National Institute of Public Health, University of Southern Denmark, Studiestræde 6, 1455 Copenhagen K, Denmark; Gastro Unit, Bispebjerg Hospital, Copenhagen University Hospital, Bispebjerg Bakke 23, 2400 Copenhagen NV, Denmark.
National Institute of Public Health, University of Southern Denmark, Studiestræde 6, 1455 Copenhagen K, Denmark.
Alcohol. 2020 Sep;87:73-78. doi: 10.1016/j.alcohol.2020.04.009. Epub 2020 May 16.

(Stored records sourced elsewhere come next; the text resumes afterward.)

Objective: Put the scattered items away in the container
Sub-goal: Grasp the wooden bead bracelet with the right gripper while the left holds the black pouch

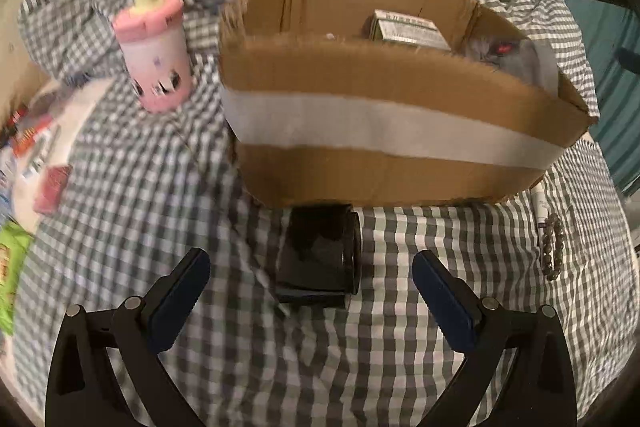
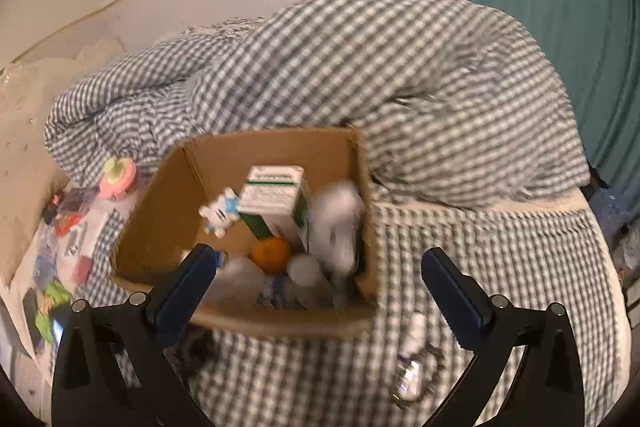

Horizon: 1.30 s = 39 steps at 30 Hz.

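Note:
A cardboard box (image 1: 360,167) with a white tape band stands on the checked bed cover. It also shows in the right wrist view (image 2: 160,223), holding a green and white carton (image 2: 276,203), an orange (image 2: 272,253), a small white toy figure (image 2: 222,213) and pale grey items. A black cylindrical object (image 1: 320,259) lies on the cover just in front of the box. My left gripper (image 1: 311,269) is open, its jaws either side of that black object and short of it. My right gripper (image 2: 318,269) is open and empty above the box's near edge.
A pink cup with a yellow top (image 1: 154,51) stands left of the box. Small packets (image 1: 28,155) lie on a white sheet at the left. A white marker (image 1: 540,203) and a bead bracelet (image 1: 554,247) lie right of the box. A bunched checked blanket (image 2: 400,87) rises behind.

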Each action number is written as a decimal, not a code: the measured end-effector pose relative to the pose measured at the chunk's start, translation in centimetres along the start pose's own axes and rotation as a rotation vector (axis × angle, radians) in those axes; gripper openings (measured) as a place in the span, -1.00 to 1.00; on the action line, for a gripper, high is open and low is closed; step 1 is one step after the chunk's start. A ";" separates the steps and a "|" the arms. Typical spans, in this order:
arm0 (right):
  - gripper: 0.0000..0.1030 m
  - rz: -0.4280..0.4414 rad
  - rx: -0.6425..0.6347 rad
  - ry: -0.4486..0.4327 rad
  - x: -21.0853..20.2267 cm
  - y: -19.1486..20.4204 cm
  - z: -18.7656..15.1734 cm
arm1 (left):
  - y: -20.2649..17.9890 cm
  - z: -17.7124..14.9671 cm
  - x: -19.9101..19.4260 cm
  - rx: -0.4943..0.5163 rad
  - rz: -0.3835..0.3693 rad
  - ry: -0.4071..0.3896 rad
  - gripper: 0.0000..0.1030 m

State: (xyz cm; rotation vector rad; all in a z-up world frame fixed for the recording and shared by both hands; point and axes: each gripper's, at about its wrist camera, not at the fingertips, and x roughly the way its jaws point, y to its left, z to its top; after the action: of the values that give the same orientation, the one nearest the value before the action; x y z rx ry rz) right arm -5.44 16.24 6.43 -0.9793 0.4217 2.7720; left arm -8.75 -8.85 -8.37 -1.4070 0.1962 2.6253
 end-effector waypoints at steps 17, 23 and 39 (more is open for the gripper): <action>0.99 -0.083 0.235 0.228 0.8 -11.9 -13.8 | 0.9 -1.0 4.1 -0.074 0.020 0.038 -0.10; 0.97 -0.067 0.221 0.266 3.5 -11.1 -14.1 | 1.5 -1.8 1.3 -0.079 0.032 0.031 -0.10; 0.23 -0.104 0.256 0.403 11.4 -12.5 -16.0 | -1.5 -1.6 -0.1 -0.020 0.024 0.021 -0.10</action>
State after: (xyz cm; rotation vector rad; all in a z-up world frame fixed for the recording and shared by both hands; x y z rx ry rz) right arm -1.68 23.68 -15.33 -1.4435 0.7356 2.3467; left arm -7.06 -7.64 -9.20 -1.4482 0.1917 2.6395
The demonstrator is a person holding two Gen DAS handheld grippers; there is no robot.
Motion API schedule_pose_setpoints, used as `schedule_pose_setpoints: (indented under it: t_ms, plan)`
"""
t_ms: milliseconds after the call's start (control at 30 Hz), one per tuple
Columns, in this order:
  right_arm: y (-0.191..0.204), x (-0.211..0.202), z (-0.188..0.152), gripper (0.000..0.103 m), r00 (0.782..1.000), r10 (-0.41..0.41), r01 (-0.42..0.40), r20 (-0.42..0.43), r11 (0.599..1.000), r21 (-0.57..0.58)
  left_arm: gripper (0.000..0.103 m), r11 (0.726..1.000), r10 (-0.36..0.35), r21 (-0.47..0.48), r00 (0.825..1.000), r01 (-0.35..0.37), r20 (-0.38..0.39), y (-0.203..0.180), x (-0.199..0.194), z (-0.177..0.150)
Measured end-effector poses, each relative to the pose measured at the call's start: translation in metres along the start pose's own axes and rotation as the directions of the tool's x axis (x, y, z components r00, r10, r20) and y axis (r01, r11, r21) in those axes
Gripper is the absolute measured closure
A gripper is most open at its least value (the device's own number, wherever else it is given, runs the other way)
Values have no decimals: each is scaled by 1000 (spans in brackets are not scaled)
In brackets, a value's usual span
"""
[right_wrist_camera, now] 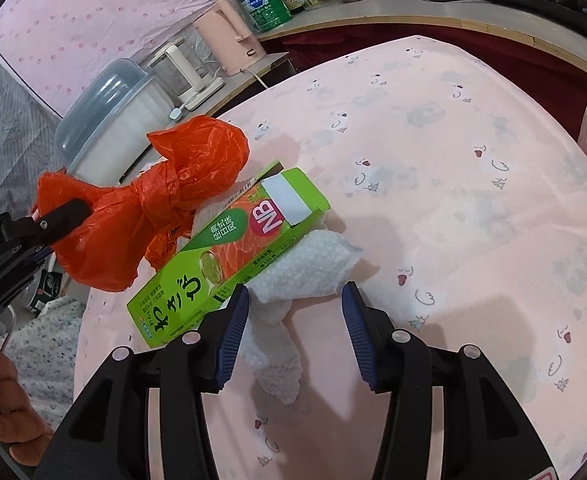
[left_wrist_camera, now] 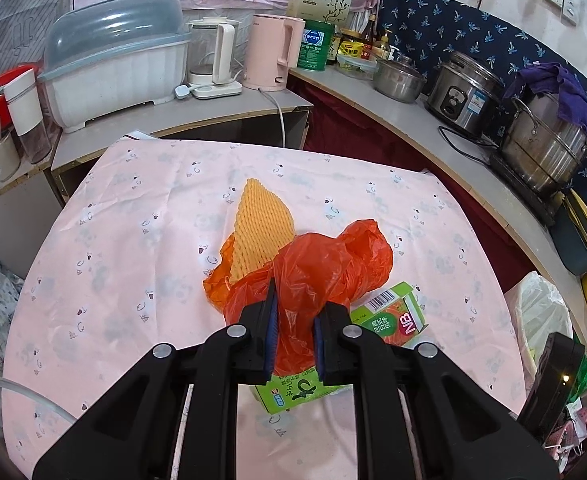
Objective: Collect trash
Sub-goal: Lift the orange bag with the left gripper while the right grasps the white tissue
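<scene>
My left gripper (left_wrist_camera: 296,308) is shut on a knotted orange plastic bag (left_wrist_camera: 317,268) and holds it above the pink table cloth (left_wrist_camera: 133,248); the bag (right_wrist_camera: 153,200) and the left gripper's finger (right_wrist_camera: 63,214) show at the left of the right wrist view. A yellow foam fruit net (left_wrist_camera: 259,228) lies behind the bag. A green wasabi carton (right_wrist_camera: 229,248) lies on a crumpled white paper towel (right_wrist_camera: 293,280); the carton also shows in the left wrist view (left_wrist_camera: 393,314). My right gripper (right_wrist_camera: 295,304) is open, its jaws astride the paper towel, just right of the carton.
Counters behind hold a covered dish rack (left_wrist_camera: 113,60), a white kettle (left_wrist_camera: 213,56), a pink kettle (left_wrist_camera: 271,52), jars, a rice cooker (left_wrist_camera: 461,92) and a steel pot (left_wrist_camera: 549,152). A white bag-lined bin (left_wrist_camera: 541,320) stands at the table's right edge.
</scene>
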State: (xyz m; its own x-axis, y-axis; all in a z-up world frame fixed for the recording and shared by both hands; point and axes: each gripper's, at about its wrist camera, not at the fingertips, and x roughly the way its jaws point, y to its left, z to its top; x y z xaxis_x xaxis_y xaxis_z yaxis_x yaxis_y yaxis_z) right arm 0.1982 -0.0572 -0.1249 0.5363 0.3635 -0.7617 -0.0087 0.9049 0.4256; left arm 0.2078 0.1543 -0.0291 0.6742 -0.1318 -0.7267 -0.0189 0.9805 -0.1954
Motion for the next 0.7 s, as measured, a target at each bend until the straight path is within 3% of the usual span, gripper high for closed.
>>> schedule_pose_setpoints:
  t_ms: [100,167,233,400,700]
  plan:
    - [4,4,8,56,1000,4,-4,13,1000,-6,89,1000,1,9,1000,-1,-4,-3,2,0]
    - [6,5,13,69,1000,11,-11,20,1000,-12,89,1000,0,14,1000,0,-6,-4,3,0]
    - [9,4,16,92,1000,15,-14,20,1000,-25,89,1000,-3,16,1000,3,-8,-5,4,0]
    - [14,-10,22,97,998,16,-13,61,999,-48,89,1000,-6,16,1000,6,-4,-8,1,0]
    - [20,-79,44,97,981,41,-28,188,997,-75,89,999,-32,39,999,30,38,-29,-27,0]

Alcohol has a direct effect on blood coagulation and fibrinolysis. We studied how alcohol is related to common bleeding events (e.g., nose bleeding), as well as life-threatening bleeding events (e.g., hemorrhagic stroke) that required hospital care in the general population. We used data from The Copenhagen City Heart Study, 1991 to 1994 and 2001 to 2003. Baseline information on alcohol consumption and potential confounders was obtained by questionnaires, and participants were followed for incident bleeding events with nationwide registers until 2013. Among the 10,259 included participants, we observed 366 nose or other respiratory organ bleeding events, 149 hemorrhagic stroke events, 470 gastrointestinal bleeding events, 266 unspecified bleeding events, and 1088 any-bleeding events (composite endpoint) during follow-up. Compared to drinkers of 1-6 drinks per week, those drinking ≥35 drinks per week had a higher risk of hemorrhagic stroke [hazard ratio, 2.27 (1.14-4.55)] and non-variceal gastrointestinal bleeding [hazard ratio 2.04 (1.37-3.05)], whereas non-drinkers and drinkers of 7-13, 14-20, 21-27, and 28-34 drinks per week had not. Alcohol consumption was not associated with risk of nose or other respiratory organ bleeding or unspecified bleeding. For non-drinkers and drinkers of 7-13, 14-20, 21-27, 28-34, and 35 or more drinks per week, hazard ratios for the composite endpoint of any bleeding were 1.17 (95% CI: 0.99-1.37), 0.97 (95% CI: 0.81-1.15), 1.00 (95% CI: 0.80-1.26), 0.93 (95% CI: 0.69-1.25), 1.39 (95% CI: 1.00-1.94), and 1.83 (95% CI: 1.39-2.41) compared to drinkers of 1-6 drinks per week. In conclusion, drinking 35 or more drinks per week may be associated with a higher risk of hemorrhagic stroke and non-variceal gastrointestinal bleeding in the general population.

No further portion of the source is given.